Integrante da primeira turma de cotistas negros da DPCE, Raul de Sousa Neves determina a própria atuação como defensor público a partir do lugar social que ocupa. De negro, sobretudo, mas também de gay e sertanejo. De quem conhece a dor do outro, um igual, por já tê-la sentido cortando na carne. “Eu não precisei me identificar como negro. Me identificaram antes. Me carimbaram. Na época, eu não tinha letramento para entender. Hoje, compreendo que a construção de uma hermenêutica negra é olhar o mundo a partir de outros olhos. É ter o olhar a partir do oprimido. E eu vejo o mundo pelo olhar do oprimido. Então, todas as minhas manifestações como defensor sempre passam por esse viés. Eu sempre imprimo esse olhar”, reflete.

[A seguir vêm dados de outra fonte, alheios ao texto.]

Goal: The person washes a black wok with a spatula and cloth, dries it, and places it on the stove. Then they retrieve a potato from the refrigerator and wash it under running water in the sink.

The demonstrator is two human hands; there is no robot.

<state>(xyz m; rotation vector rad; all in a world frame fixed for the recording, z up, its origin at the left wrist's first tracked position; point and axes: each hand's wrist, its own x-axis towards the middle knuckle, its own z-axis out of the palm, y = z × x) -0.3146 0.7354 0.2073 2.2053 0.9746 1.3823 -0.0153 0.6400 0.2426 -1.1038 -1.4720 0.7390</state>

Ao fazer isso, Raul alinha-se ao entendimento de grandes juristas negros brasileiros que pregam a prática de um direito antidiscriminatório. São nomes como Luiz Gama, Esperança Garcia, Adilson Moreira, Lívia Vaz, Luslinda Valois e Saulo Mattos, para citar alguns, que pautam a urgência da emancipação negra pela garantia de direitos. De um futuro distante das algemas ainda hoje colocadas em punhos negros por insistirmos, enquanto sociedade, na ideia de que todos, independente de raça, temos as mesmas oportunidades e nosso fracasso é de nossa inteira responsabilidade. Não é.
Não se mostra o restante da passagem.